Добавить в цитаты Настройки чтения

Страница 75 из 83



Марчелла жила со мной потому, что, вне всякого сомнения, любила меня, — никакой корысти тут просто не могло быть. В некотором смысле я даже представлял для нее финансовую обузу. Как она могла влюбиться в меня? В ее глазах я наверняка выглядел стариком. К тому же был человеком без определенных занятий, совершенно непривлекателен внешне и со слегка угасшими интеллектуальными способностями, для которого с детства единственной и главной целью было прожить до конца своих дней в Париже… Когда я рассказал об этом Марчелле, она расхохоталась: «Отлично, caro,[121] ты своего добился. Можешь быть доволен: ты и вправду всю жизнь прожил в Париже». Она произнесла это ласково, но в ее словах я уловил оттенок горькой иронии.
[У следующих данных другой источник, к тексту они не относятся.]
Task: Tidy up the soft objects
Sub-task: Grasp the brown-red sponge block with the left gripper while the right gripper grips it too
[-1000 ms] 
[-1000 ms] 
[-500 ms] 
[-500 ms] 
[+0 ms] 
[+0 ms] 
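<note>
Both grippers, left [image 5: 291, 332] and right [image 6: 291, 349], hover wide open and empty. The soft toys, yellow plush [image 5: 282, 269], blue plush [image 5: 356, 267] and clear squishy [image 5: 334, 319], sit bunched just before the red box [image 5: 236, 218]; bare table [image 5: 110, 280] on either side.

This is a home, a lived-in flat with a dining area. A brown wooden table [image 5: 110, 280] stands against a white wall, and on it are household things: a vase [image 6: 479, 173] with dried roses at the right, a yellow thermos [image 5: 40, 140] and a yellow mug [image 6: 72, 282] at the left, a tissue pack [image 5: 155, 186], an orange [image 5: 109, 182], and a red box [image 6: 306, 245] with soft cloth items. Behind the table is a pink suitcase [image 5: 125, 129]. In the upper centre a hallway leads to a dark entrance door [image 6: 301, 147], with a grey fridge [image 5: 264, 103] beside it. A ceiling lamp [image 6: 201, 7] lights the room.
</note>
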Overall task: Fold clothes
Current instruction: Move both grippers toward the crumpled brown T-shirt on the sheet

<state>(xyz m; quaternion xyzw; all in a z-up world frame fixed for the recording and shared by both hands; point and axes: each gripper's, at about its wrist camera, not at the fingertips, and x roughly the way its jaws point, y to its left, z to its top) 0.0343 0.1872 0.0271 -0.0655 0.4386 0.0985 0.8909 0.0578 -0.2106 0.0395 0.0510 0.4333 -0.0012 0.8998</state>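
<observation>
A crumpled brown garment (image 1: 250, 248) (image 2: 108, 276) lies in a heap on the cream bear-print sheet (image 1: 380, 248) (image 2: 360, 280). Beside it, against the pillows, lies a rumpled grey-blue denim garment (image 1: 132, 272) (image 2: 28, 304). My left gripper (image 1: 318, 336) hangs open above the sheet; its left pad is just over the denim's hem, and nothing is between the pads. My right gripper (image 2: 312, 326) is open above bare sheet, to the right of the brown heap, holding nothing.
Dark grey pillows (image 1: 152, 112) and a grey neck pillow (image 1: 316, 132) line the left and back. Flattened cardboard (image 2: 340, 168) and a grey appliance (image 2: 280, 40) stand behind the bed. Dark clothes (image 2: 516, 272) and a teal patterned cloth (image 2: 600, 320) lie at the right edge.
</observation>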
Марчелла заботилась обо мне больше, чем я сам о себе заботился: напоминала, чтобы я принял таблетки, регулирующие давление, чтобы каждый день гулял не меньше получаса, чтобы ни в коем случае не выпивал больше двух-трех бокалов вина в сутки. И часто повторяла, что, когда она получит хороший гонорар, мы потратим деньги на поездку в Перу. Ей хотелось посмотреть не столько Куско и Мачу-Пикчу, сколько район Лимы под названием Мирафлорес, о котором я так часто рассказывал. Я поддакивал, хотя в глубине души знал, что этому путешествию не бывать и сам постараюсь оттягивать его до бесконечности. Мне не хотелось возвращаться в Перу. После смерти дяди Атаульфо родина перестала для меня существовать, растаяла, словно мираж в пустыне. Там не осталось больше ни родственников, ни друзей, и даже воспоминания юности постепенно выветрились из моей головы.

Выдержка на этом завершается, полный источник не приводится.